What to do ▸ Extract each line of the material that follows exactly and omit its pictures.

Recorded data ▸
++++++++

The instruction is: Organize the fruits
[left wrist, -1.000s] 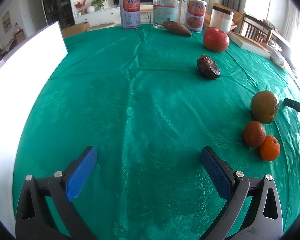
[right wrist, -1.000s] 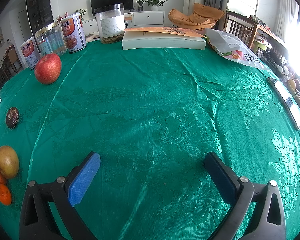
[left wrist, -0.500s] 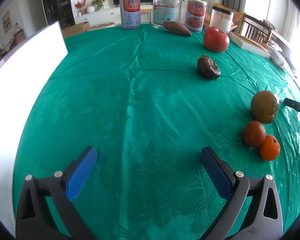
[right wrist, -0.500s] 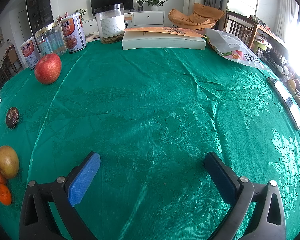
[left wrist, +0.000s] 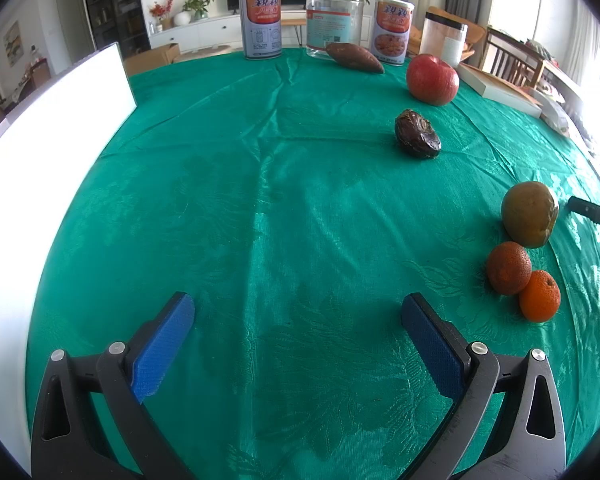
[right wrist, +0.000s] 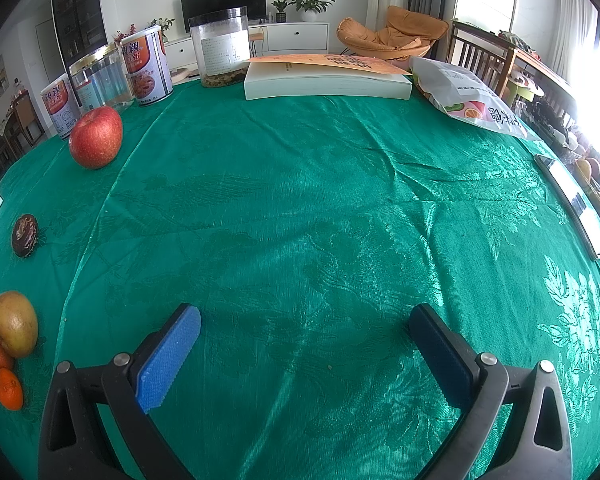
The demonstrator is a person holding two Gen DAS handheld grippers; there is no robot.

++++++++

Exercise solution ▸
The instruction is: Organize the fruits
[left wrist, -1.000s] 
[right wrist, -1.000s] 
[left wrist, -0.500s] 
[right wrist, -0.500s] 
[left wrist, +0.000s] 
[right wrist, +0.000s] 
The demonstrator is a person holding two Gen DAS handheld grippers; there is no robot.

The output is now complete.